Replacing data atomically by renaming files

To avoid updating data in-place, we need to write a new chunk of data and switch to it atomically. The “switch” operation is just rename() in the filesystem, it’s specifically designed to make atomic files possible.

┌───🬼  create   ┌───🬼   ┌───🬼  rename   ┌───🬼
 1 │ ────────→  1 │ +  2 │ ────────→  2 │
└───┘           └───┘   └───┘           └───┘
 old             old     temp            new
func SaveData2(path string, data []byte) error {
    tmp := fmt.Sprintf("%s.tmp.%d", path, randomInt())
    fp, err := os.OpenFile(tmp, os.O_WRONLY|os.O_CREATE|os.O_EXCL, 0664)
    if err != nil {
        return err
    }
    defer func() { // 4. discard the temporary file if it still exists
        fp.Close() // not expected to fail
        if err != nil {
            os.Remove(tmp)
        }
    }()

    if _, err = fp.Write(data); err != nil { // 1. save to the temporary file
        return err
    }
    if err = fp.Sync(); err != nil { // 2. fsync
        return err
    }
    err = os.Rename(tmp, path) // 3. replace the target
    return err
}

Types of atomicity

“Atomicity” means different things in different contexts. There are at least 2 kinds atomicity:

  • Power-loss atomic: Will a reader observe a bad state after a crash?
  • Readers-writer atomic: Will a reader observe a bad state with a concurrent writer?

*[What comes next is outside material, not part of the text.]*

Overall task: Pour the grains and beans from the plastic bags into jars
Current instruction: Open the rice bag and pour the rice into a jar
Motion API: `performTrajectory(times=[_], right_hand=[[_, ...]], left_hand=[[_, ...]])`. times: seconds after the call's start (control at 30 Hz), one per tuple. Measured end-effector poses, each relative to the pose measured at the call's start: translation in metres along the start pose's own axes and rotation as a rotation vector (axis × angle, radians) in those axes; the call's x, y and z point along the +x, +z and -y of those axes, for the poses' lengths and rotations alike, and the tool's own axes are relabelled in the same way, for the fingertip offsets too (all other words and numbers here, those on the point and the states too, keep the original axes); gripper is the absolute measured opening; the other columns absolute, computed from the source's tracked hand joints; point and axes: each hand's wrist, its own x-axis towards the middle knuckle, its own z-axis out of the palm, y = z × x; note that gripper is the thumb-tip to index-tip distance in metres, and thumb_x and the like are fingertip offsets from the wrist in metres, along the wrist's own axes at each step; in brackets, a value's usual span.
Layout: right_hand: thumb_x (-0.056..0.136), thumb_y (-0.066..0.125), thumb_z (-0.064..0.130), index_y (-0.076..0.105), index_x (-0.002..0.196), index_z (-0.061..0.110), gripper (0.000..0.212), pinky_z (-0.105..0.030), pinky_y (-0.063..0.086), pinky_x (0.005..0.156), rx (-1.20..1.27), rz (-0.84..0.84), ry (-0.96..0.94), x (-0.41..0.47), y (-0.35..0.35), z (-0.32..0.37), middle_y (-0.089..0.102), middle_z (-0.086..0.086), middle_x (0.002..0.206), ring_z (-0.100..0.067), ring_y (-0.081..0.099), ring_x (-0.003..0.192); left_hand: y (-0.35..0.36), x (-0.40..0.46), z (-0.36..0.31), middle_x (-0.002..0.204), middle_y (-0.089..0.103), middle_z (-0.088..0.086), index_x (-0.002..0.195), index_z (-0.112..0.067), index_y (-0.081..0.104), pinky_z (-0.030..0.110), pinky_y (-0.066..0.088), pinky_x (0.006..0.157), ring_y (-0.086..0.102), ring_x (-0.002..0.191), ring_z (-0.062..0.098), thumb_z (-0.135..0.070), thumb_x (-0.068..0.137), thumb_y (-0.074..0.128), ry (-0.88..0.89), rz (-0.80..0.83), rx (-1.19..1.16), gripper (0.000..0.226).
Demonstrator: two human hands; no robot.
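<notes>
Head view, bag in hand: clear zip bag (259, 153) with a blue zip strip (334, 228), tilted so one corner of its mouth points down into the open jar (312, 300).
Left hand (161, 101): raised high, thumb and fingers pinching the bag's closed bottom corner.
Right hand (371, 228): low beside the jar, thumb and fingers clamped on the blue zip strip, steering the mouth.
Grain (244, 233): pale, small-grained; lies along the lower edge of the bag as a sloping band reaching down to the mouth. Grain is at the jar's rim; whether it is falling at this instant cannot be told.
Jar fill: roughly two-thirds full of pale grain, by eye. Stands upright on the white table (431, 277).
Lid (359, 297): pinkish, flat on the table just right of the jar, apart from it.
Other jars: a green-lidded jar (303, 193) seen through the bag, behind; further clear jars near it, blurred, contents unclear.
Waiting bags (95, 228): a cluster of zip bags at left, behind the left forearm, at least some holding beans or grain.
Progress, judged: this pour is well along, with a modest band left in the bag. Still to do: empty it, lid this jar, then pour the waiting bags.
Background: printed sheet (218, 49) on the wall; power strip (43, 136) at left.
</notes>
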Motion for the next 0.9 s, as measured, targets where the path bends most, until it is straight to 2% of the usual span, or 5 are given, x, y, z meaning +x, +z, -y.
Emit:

SaveData1 fails both atomicities; a reader can observe an empty file with or without a crash.

SaveData2 is readers-writer atomic, but NOT power-loss atomic. This is surprising, explained later.

Why does renaming work?

Filesystems keep a mapping from file names to file data, so replacing a file by renaming simply points the file name to the new data without touching the old data. This mapping is just a “directory”. The mapping is many-to-one, multiple names can reference the same file, even from different directories, this is the concept of “hard link”. A file with 0 references is automatically deleted.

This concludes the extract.